_PROBLEM DESCRIPTION_
Transcribe each line of the material exactly as it stands.
▼
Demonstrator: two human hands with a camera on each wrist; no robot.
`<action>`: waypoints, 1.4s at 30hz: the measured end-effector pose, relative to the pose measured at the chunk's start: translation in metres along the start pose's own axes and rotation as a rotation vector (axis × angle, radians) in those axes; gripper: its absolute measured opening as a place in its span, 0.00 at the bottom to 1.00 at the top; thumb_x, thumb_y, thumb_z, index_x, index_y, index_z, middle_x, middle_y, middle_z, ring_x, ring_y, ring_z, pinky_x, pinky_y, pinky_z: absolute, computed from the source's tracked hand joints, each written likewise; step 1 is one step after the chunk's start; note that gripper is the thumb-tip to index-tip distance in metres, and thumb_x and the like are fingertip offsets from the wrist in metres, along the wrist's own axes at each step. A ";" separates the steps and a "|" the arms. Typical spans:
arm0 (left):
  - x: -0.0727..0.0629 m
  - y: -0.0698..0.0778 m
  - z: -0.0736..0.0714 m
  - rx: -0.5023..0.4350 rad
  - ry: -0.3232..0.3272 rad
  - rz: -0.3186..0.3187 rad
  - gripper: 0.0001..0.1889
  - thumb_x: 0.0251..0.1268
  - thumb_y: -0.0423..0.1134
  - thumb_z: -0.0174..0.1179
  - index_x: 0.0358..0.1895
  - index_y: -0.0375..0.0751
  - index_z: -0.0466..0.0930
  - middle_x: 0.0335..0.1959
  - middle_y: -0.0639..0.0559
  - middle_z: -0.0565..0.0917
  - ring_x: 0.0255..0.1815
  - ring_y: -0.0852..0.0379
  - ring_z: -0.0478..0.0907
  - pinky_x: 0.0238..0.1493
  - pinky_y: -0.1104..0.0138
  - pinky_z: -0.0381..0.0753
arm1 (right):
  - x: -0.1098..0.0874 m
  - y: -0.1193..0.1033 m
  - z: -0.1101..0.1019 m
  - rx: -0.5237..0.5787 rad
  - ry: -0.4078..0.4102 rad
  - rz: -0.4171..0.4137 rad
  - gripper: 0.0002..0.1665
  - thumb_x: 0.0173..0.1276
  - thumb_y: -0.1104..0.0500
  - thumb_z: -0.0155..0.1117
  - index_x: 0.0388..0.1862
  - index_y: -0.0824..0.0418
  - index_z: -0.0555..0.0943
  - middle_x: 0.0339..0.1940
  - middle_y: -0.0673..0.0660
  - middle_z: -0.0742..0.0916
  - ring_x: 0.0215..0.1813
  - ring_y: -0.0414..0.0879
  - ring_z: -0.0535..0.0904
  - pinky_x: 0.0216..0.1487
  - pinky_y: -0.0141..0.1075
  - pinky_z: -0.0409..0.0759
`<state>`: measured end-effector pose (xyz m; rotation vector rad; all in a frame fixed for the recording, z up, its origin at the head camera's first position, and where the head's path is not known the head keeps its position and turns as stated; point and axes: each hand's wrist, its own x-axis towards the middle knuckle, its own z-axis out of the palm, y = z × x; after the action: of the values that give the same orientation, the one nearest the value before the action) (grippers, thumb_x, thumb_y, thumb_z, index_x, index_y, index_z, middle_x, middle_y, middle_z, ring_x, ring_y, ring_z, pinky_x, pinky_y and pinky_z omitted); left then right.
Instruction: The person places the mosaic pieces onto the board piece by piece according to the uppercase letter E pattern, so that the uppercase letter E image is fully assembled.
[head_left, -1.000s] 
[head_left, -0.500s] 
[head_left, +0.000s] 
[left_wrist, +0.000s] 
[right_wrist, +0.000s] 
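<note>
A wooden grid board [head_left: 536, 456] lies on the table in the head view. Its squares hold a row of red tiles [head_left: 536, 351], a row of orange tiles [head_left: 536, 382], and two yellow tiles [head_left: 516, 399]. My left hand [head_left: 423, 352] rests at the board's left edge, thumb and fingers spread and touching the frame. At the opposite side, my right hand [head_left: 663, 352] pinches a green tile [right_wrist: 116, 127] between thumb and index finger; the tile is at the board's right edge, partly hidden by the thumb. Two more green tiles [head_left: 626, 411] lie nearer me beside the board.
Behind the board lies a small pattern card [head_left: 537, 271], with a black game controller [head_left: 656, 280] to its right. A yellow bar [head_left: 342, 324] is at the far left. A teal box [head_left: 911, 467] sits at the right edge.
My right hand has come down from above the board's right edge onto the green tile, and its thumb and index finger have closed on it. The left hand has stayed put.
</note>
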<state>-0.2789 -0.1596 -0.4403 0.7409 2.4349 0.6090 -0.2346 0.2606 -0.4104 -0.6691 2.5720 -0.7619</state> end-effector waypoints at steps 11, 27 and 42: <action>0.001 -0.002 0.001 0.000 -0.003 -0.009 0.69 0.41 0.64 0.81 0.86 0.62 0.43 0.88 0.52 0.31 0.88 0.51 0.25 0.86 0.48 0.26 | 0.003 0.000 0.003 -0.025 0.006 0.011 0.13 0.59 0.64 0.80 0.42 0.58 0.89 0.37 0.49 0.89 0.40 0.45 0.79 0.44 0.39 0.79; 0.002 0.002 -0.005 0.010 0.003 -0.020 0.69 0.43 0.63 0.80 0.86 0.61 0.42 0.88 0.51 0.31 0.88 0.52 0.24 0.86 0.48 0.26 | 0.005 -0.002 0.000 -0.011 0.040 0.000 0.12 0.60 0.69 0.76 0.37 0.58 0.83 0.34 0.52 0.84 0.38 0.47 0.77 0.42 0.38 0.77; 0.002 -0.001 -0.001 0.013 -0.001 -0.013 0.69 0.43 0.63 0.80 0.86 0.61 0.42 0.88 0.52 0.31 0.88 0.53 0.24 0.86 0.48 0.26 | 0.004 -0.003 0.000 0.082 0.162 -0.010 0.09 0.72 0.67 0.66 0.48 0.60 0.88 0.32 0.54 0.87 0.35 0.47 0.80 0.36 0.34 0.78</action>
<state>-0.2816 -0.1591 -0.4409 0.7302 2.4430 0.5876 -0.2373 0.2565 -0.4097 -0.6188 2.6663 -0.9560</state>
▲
_EXERCISE ANSWER_
Demonstrator: two human hands with a camera on each wrist; no robot.
`<action>`: waypoints, 1.4s at 30hz: the measured end-effector pose, relative to the pose measured at the chunk's start: translation in metres along the start pose's own axes and rotation as a rotation vector (axis × angle, radians) in those axes; gripper: its absolute measured opening as a place in its span, 0.00 at the bottom to 1.00 at the top; thumb_x, thumb_y, thumb_z, index_x, index_y, index_z, middle_x, middle_y, middle_z, ring_x, ring_y, ring_z, pinky_x, pinky_y, pinky_z: absolute, computed from the source's tracked hand joints, each written likewise; step 1 is one step after the chunk's start; note that gripper is the thumb-tip to index-tip distance in metres, and thumb_x and the like are fingertip offsets from the wrist in metres, along the wrist's own axes at each step. A ";" separates the steps and a "|" the arms. Typical spans:
arm0 (left):
  - x: -0.0727..0.0629 m
  - y: -0.0698..0.0778 m
  - z: -0.0736..0.0714 m
  - rx: -0.5023..0.4350 rad
  - ry: -0.3232..0.3272 rad
  - rz: -0.3186..0.3187 rad
  - gripper: 0.0001..0.1889
  - thumb_x: 0.0251..0.1268
  - thumb_y: -0.0423..0.1134
  - thumb_z: -0.0174..0.1179
  - index_x: 0.0358..0.1895
  - index_y: -0.0375..0.0751
  - index_z: -0.0466..0.0930
  - middle_x: 0.0335..0.1959
  - middle_y: -0.0639..0.0559
  - middle_z: -0.0565..0.0917
  - ring_x: 0.0255..0.1815
  - ring_y: -0.0852..0.0379
  - ring_z: -0.0478..0.0907
  - pinky_x: 0.0238..0.1493
  - pinky_y: -0.1104..0.0138
  - pinky_z: -0.0381..0.0753
arm1 (right):
  - x: -0.1098..0.0874 m
  - y: -0.1193..0.1033 m
  - z: -0.1101..0.1019 m
  - rx: -0.5237..0.5787 rad
  - ry: -0.4078..0.4102 rad
  - rz: -0.4171..0.4137 rad
  - gripper: 0.0002..0.1665
  - thumb_x: 0.0173..0.1276
  - thumb_y: -0.1104..0.0500
  - thumb_z: -0.0155..0.1117
  - index_x: 0.0388..0.1862
  - index_y: -0.0824..0.0418
  - index_z: -0.0555..0.0943
  - middle_x: 0.0339..0.1940
  - middle_y: -0.0673..0.0660
  - middle_z: -0.0742..0.0916
  - ring_x: 0.0215..0.1813
  - ring_y: -0.0414..0.0879
  - ring_z: -0.0535..0.0904
  - pinky_x: 0.0216..0.1487
  - pinky_y: -0.0141..0.1075
  - pinky_z: -0.0409..0.0759
`<state>`: measured end-effector pose (xyz m; rotation vector rad; all in a frame fixed for the recording, z up, its origin at the head camera's first position, and where the head's path is not known the head keeps its position and turns as stated; point and axes: each hand's wrist, its own x-axis towards the middle knuckle, its own z-axis out of the palm, y = z × x; after the action: of the values that give the same orientation, the one nearest the value before the action) (grippers, thumb_x, thumb_y, thumb_z, index_x, index_y, index_z, middle_x, middle_y, middle_z, ring_x, ring_y, ring_z, pinky_x, pinky_y and pinky_z omitted); left then right.
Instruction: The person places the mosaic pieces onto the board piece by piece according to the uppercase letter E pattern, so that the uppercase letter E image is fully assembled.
[head_left, -1.000s] 
[head_left, -0.500s] 
[head_left, +0.000s] 
[left_wrist, +0.000s] 
[right_wrist, +0.000s] 
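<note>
A wooden grid board [head_left: 536, 456] lies on the table in the head view. Its squares hold a row of red tiles [head_left: 536, 351], a row of orange tiles [head_left: 536, 382], and two yellow tiles [head_left: 516, 399]. My left hand [head_left: 423, 352] rests at the board's left edge, thumb and fingers spread and touching the frame. At the opposite side, my right hand [head_left: 663, 352] pinches a green tile [right_wrist: 116, 127] between thumb and index finger; the tile is at the board's right edge, partly hidden by the thumb. Two more green tiles [head_left: 626, 411] lie nearer me beside the board.
Behind the board lies a small pattern card [head_left: 537, 271], with a black game controller [head_left: 656, 280] to its right. A yellow bar [head_left: 342, 324] is at the far left. A teal box [head_left: 911, 467] sits at the right edge.
My right hand has come down from above the board's right edge onto the green tile, and its thumb and index finger have closed on it. The left hand has stayed put.
</note>
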<state>-0.2789 -0.1596 -0.4403 0.7409 2.4349 0.6090 -0.2346 0.2606 -0.4104 -0.6691 2.5720 -0.7619</state> end-effector waypoints at steps 11, 27 and 42: <action>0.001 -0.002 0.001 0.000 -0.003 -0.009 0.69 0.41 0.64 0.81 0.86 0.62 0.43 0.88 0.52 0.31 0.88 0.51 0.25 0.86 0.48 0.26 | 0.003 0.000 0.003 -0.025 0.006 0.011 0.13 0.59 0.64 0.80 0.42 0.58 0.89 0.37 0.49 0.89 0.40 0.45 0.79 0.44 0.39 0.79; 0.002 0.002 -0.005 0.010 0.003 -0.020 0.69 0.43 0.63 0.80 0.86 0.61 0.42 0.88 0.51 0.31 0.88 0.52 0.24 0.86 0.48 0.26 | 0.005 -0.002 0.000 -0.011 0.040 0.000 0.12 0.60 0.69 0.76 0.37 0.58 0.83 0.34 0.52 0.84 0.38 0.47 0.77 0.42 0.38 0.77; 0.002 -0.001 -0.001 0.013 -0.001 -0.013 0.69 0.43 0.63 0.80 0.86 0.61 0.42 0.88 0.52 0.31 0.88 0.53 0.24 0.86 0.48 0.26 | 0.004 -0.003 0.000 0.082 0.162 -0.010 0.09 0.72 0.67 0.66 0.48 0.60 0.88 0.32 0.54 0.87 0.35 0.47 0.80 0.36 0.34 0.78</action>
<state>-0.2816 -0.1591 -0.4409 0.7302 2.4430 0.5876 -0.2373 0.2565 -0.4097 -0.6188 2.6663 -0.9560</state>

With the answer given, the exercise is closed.